- [Work instruction] Pictures are not part of the copy. Write out exactly the lines from the line with "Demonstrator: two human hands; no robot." through the end of the entries below.

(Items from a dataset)
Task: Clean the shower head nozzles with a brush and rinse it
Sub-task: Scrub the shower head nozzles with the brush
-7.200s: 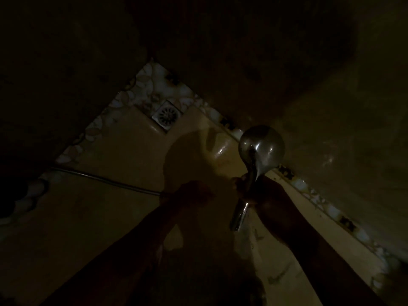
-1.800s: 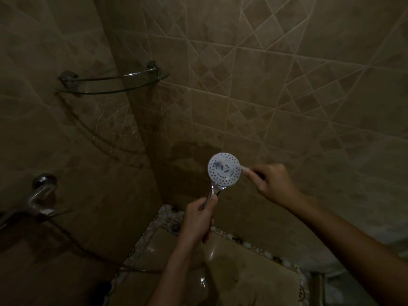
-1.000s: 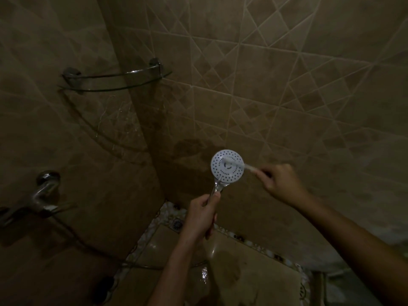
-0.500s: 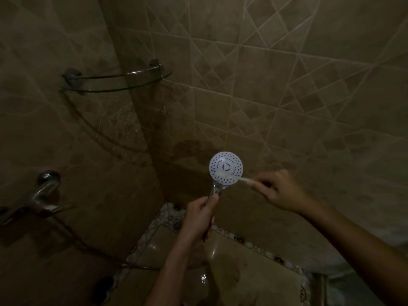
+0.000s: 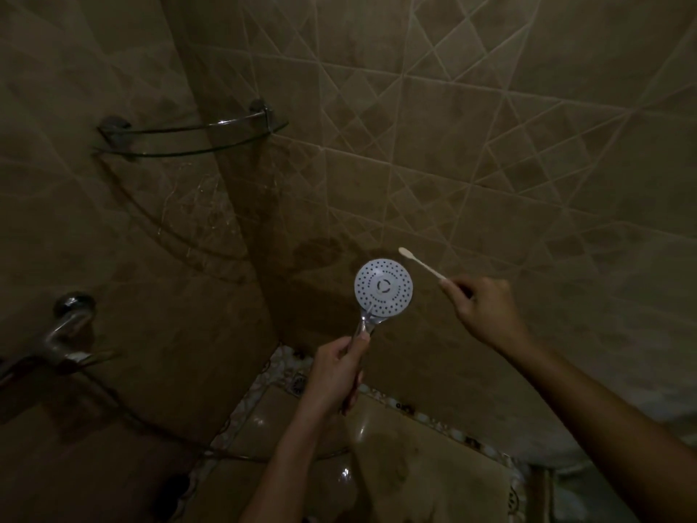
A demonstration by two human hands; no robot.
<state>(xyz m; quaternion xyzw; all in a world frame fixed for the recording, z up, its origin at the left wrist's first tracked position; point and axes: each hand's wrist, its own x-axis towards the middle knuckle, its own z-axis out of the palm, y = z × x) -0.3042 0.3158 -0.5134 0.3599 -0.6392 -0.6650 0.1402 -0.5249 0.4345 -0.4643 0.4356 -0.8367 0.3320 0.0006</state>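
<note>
Dim lighting; tiled shower corner seen from above. Left hand (image 5: 333,375) is clenched around the chrome handle of the round white shower head (image 5: 383,288), grip wrapped low on the handle, thumb up along it. The head is held upright in the air in front of the wall corner, its perforated face turned toward the camera; rings of small dark nozzles and a central round insert are visible. Right hand (image 5: 484,313) grasps the near end of a thin pale cream brush (image 5: 420,262) between fingertips and thumb, remaining fingers curled. The brush points up and left, its small bristled tip just above and to the right of the head's rim, apart from the face, not touching. Both forearms enter from the bottom edge of the view, the right one from the lower right corner. Behind: beige-brown wall tiles (image 5: 490,145) with a raised diamond pattern on the right wall. A curved glass corner shelf (image 5: 188,139) with chrome rail and brackets sits high on the left, spanning the wall corner. A chrome tap fitting (image 5: 66,330) projects from the left wall near the left edge. A dark hose (image 5: 151,428) runs from there down and across toward the floor. Glossy tan floor tiles (image 5: 415,466) below, with a patterned mosaic border (image 5: 433,417) along the wall base. Whether water flows, cannot tell.
</note>
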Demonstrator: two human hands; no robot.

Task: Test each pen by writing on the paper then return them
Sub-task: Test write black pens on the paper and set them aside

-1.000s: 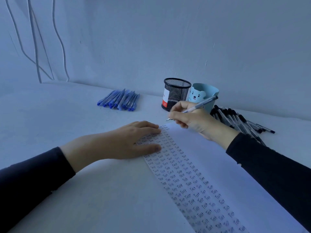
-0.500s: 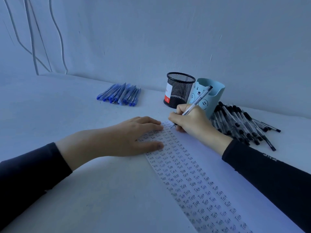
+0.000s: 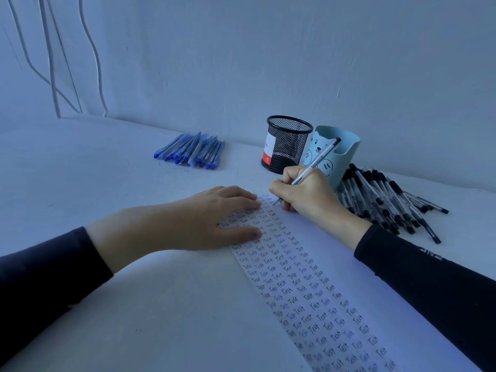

- [Worked solution]
Demonstrator: two human hands; no robot.

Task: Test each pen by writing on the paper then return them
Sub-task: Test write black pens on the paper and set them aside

-1.000s: 
-0.500s: 
+0.000s: 

The exercise is done, and no more output is needed.